Gather the lines from the material that contain "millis".
--------------------------------
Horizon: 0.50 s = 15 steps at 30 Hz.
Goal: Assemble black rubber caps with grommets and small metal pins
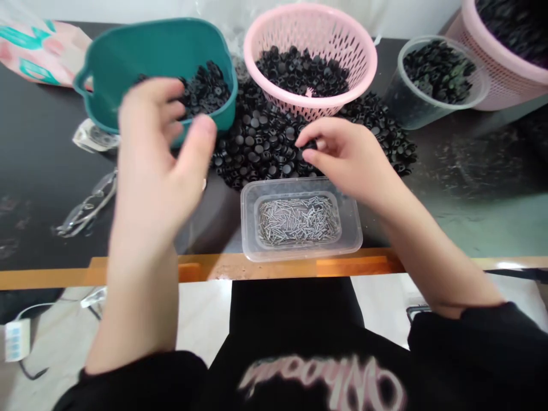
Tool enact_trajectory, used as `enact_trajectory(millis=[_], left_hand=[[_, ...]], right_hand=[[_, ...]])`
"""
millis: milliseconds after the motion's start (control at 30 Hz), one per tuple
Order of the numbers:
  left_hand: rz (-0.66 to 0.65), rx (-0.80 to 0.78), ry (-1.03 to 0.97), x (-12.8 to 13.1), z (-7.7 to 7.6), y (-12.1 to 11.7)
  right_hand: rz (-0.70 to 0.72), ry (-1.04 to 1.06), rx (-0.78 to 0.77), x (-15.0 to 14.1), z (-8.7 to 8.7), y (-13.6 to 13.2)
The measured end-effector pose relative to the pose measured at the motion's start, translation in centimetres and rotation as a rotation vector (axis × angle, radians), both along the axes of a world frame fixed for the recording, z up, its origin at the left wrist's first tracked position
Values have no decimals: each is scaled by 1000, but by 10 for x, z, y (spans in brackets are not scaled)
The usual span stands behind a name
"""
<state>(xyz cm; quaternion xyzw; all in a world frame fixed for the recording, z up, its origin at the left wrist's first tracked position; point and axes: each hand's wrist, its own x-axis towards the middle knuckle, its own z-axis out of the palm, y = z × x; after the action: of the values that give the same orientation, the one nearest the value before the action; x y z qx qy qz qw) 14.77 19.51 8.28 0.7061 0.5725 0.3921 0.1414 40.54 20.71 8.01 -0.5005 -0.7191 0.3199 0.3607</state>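
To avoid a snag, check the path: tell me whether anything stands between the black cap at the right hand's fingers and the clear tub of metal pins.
Nothing visible does. The right hand has the black cap above the pile, and the clear tub sits just toward the person, its top open with no lid.

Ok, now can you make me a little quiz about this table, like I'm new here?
1. What fills the clear plastic tub nearest the person?
2. Which is closer to the teal basket, the left hand or the right hand?
3. True or false: the pink basket has black plastic caps in it.

Key:
1. Small metal pins
2. The left hand
3. True
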Motion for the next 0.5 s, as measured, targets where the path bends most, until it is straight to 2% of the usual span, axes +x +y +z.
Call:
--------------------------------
OUTPUT OF THE EXERCISE:
Tool enact_trajectory, used as `enact_trajectory(millis=[_], left_hand=[[_, ...]], right_hand=[[_, ...]])`
millis: milliseconds after the motion's start (control at 30 Hz), one per tuple

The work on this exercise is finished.